=== Your task ===
Check the records below line by line. Give the count of lines with "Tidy", and nothing else.

=== Materials provided ===
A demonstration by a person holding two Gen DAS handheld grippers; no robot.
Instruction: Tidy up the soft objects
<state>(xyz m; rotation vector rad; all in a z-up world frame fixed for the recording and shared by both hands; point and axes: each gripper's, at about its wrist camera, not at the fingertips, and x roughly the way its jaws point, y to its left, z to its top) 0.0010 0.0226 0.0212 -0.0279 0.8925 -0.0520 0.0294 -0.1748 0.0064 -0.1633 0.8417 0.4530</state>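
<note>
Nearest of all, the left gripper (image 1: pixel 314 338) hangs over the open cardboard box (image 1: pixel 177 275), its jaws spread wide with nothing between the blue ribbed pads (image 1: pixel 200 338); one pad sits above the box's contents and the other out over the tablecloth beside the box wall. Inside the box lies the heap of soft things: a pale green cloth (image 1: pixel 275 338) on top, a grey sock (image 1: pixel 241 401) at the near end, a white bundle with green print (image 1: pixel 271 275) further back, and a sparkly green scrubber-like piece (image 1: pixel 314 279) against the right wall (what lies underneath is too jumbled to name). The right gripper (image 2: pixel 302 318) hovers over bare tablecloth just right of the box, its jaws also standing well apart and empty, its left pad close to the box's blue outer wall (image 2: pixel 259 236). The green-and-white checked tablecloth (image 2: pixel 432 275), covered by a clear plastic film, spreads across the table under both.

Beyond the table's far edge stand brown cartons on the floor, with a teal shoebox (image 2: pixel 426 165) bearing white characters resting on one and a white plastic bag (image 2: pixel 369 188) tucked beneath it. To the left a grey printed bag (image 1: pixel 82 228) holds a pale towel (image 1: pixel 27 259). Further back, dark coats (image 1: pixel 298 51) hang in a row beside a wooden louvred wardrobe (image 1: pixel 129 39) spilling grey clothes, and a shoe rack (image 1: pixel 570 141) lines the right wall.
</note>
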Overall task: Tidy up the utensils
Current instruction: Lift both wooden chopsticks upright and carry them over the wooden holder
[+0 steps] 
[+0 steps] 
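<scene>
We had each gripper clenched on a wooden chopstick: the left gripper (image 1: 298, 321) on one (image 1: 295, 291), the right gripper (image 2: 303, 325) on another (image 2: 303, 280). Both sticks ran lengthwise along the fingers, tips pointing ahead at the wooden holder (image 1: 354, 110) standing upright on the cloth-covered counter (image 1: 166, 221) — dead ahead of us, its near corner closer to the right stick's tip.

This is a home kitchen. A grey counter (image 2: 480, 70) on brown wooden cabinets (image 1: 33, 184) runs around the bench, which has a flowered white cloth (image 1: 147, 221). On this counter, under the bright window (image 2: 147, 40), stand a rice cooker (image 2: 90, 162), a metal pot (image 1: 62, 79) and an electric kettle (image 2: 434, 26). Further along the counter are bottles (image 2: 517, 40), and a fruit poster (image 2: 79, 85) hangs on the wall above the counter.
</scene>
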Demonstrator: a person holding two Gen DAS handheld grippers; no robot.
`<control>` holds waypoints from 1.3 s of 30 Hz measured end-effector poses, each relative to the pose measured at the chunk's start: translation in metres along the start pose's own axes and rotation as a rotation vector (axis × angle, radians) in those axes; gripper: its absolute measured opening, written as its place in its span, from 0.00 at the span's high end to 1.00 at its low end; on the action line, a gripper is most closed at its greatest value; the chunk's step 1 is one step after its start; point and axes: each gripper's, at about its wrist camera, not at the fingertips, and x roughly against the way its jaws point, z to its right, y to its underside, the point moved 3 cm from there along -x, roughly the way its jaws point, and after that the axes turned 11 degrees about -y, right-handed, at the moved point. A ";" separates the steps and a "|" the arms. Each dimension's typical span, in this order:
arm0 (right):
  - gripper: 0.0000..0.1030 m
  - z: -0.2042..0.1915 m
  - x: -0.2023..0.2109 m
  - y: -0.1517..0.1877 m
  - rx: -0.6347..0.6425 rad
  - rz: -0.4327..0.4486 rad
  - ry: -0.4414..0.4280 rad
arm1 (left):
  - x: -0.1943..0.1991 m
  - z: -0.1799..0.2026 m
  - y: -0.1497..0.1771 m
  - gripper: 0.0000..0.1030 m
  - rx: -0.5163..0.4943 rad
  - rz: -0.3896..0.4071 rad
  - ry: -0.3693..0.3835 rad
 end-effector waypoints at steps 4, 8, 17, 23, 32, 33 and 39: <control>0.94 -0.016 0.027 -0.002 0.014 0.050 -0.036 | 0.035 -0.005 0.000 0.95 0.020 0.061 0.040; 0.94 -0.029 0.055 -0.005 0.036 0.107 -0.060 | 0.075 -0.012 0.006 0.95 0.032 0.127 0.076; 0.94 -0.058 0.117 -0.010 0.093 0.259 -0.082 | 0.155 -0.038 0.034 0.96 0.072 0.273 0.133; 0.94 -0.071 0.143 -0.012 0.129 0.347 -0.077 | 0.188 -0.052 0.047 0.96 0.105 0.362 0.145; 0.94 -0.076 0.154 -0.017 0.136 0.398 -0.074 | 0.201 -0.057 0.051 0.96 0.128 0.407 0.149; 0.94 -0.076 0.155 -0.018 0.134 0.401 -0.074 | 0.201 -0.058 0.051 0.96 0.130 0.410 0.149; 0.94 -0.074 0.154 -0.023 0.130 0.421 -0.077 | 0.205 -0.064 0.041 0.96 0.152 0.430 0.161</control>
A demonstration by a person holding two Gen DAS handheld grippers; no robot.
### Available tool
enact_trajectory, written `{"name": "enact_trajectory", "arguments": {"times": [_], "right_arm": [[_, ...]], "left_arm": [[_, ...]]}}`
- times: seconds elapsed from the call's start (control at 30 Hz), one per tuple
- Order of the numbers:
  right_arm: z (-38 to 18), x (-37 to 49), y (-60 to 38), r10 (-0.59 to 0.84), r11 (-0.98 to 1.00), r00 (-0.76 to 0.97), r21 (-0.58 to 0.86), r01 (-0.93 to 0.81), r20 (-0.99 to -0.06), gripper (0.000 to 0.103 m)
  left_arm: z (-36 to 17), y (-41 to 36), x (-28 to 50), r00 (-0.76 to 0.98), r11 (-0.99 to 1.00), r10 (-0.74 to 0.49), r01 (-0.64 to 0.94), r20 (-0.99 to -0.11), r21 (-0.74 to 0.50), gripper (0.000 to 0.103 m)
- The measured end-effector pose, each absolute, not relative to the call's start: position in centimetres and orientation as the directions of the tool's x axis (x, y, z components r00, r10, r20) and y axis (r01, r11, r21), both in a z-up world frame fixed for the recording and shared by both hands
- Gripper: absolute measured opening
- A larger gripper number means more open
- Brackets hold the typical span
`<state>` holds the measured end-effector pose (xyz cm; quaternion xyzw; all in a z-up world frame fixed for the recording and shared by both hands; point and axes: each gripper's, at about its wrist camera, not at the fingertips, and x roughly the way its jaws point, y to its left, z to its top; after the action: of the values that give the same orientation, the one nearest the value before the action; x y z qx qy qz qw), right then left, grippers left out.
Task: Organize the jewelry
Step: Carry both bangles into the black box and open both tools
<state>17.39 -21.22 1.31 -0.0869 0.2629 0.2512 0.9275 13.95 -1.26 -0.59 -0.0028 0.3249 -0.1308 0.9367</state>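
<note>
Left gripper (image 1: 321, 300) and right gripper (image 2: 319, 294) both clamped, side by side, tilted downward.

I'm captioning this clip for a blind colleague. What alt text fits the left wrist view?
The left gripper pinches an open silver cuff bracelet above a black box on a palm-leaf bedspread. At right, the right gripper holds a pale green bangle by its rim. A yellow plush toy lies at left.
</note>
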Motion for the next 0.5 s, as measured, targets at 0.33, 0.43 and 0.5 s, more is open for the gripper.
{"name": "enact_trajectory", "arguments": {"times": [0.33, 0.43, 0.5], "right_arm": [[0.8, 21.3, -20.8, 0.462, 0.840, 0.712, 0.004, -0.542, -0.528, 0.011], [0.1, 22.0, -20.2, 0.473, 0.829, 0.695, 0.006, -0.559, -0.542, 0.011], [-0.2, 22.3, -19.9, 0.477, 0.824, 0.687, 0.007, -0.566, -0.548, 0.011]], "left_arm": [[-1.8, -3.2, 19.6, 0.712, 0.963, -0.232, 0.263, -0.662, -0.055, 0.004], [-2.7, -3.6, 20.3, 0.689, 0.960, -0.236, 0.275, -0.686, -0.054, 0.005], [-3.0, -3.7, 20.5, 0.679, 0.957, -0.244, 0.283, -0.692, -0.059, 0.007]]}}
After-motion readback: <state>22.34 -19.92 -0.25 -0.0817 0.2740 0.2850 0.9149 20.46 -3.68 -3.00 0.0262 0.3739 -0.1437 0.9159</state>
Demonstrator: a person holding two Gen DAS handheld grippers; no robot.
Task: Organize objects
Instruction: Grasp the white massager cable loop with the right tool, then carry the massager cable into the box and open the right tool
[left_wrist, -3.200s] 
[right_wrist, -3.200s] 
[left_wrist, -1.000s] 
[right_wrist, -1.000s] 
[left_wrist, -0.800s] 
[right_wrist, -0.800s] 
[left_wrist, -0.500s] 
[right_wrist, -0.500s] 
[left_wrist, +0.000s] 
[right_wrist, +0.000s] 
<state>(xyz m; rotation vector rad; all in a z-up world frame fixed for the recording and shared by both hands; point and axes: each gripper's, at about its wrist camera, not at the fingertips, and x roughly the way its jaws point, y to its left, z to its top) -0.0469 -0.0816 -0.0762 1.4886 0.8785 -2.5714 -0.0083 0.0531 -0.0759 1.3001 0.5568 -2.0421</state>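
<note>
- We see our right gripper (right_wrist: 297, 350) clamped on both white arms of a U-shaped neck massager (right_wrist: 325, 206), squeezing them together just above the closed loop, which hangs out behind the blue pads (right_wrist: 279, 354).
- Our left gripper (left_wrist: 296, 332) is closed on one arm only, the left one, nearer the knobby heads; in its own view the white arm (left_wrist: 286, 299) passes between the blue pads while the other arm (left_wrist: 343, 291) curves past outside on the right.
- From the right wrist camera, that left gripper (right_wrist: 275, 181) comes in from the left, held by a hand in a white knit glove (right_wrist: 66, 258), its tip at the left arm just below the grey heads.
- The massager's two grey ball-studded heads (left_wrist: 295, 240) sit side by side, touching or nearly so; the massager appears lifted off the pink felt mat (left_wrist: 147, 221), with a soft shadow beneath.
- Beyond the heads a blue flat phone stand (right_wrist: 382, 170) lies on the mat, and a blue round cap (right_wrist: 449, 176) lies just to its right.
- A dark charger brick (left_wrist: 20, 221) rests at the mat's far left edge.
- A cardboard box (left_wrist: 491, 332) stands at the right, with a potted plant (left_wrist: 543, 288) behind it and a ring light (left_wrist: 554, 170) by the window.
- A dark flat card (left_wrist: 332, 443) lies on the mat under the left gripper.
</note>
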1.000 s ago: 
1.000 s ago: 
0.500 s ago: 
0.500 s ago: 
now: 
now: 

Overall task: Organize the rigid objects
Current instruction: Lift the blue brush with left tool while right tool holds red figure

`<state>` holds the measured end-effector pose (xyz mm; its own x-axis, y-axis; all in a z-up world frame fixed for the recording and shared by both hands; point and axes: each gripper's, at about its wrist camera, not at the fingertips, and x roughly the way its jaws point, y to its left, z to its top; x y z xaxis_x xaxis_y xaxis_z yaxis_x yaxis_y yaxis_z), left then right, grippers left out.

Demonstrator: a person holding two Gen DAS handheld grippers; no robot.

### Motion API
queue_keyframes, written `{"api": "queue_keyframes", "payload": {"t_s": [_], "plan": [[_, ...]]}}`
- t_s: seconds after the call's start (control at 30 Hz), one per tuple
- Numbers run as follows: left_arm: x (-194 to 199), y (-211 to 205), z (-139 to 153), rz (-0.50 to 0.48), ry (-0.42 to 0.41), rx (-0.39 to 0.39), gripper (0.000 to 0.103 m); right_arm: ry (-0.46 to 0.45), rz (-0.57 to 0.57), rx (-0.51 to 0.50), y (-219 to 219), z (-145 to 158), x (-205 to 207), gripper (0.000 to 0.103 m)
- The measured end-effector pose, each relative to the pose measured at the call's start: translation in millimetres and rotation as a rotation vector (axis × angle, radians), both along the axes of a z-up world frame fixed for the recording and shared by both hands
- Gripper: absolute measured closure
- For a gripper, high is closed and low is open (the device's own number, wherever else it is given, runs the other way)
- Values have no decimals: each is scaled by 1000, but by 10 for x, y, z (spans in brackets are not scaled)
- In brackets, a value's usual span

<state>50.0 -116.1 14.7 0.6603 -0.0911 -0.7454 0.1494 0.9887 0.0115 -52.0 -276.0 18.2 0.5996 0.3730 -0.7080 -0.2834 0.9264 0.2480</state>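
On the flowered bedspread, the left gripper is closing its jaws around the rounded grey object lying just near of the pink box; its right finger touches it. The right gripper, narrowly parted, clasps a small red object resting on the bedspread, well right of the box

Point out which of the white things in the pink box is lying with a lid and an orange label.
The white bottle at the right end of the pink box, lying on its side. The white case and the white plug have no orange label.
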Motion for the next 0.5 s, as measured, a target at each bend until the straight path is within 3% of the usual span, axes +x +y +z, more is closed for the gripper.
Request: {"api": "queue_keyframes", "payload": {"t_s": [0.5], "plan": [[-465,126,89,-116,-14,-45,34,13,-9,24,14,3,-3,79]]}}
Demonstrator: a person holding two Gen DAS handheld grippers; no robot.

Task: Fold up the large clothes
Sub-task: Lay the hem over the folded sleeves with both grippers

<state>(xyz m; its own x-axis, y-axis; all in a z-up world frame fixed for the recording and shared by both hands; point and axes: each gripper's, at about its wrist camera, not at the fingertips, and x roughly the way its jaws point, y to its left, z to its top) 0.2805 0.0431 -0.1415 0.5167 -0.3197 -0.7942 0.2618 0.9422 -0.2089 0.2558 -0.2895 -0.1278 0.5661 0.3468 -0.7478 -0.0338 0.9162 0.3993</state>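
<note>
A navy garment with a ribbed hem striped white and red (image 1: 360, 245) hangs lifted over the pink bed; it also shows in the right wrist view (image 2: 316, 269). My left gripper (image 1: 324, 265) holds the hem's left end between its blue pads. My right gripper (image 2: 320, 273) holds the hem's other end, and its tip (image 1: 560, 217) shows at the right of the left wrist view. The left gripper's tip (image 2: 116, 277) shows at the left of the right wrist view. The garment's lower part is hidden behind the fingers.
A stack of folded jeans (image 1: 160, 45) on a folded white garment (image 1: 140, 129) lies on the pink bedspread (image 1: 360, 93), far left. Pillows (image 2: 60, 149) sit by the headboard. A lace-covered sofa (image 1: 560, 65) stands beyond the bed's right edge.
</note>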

=== Answer ===
2